__Exercise__. Could you count the lines in the data that contain "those"? Reply with the number only.

__Dataset section__.
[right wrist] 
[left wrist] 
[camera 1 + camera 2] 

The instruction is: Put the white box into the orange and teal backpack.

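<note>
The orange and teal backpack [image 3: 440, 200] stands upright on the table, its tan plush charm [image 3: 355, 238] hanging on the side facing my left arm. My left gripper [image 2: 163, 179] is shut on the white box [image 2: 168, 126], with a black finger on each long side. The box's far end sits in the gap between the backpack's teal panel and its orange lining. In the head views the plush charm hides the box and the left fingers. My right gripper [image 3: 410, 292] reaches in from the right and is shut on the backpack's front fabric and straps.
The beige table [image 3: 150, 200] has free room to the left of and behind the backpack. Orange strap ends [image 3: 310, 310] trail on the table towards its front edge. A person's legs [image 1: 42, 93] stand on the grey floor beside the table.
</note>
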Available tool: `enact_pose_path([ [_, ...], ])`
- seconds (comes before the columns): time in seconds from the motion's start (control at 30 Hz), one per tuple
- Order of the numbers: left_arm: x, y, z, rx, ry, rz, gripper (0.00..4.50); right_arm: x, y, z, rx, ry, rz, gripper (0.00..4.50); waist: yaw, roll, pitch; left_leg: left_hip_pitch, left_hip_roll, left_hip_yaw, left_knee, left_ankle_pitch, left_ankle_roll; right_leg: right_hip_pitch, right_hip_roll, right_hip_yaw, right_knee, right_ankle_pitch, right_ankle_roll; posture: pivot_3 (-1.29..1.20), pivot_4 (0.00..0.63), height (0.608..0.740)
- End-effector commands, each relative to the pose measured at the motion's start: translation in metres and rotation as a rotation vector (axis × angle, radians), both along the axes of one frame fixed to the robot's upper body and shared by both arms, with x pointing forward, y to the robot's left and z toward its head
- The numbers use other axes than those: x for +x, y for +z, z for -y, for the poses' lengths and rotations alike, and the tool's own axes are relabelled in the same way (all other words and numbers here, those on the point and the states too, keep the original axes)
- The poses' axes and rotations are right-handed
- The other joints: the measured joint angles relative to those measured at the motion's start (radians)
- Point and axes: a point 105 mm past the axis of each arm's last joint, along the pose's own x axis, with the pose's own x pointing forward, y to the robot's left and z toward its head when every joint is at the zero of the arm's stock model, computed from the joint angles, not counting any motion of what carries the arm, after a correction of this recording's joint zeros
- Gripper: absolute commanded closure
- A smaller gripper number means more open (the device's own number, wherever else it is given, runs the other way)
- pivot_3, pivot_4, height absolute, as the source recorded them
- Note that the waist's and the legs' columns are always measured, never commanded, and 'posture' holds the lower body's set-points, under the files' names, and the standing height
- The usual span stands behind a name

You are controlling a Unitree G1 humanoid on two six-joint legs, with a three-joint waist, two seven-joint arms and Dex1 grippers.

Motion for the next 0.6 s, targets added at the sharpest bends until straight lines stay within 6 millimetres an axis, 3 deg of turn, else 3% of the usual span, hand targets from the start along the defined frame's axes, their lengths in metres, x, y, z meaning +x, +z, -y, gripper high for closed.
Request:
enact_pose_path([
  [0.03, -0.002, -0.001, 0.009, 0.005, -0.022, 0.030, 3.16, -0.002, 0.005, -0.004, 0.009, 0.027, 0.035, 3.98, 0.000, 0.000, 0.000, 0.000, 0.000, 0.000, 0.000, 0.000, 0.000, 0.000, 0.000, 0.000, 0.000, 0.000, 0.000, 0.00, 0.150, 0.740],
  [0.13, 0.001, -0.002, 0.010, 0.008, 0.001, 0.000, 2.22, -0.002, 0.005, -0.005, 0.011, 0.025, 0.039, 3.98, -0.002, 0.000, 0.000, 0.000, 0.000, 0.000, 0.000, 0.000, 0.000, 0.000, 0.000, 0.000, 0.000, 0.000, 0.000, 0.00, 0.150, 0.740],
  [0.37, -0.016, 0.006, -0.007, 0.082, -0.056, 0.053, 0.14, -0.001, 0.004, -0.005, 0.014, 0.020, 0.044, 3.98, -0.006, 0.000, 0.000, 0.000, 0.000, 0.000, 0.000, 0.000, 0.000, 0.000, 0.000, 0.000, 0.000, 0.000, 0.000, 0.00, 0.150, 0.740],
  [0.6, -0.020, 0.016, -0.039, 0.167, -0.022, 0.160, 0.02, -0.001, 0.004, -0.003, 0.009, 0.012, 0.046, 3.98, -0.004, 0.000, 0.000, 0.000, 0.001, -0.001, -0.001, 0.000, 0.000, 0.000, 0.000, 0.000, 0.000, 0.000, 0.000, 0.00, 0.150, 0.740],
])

__Result of this task__. 2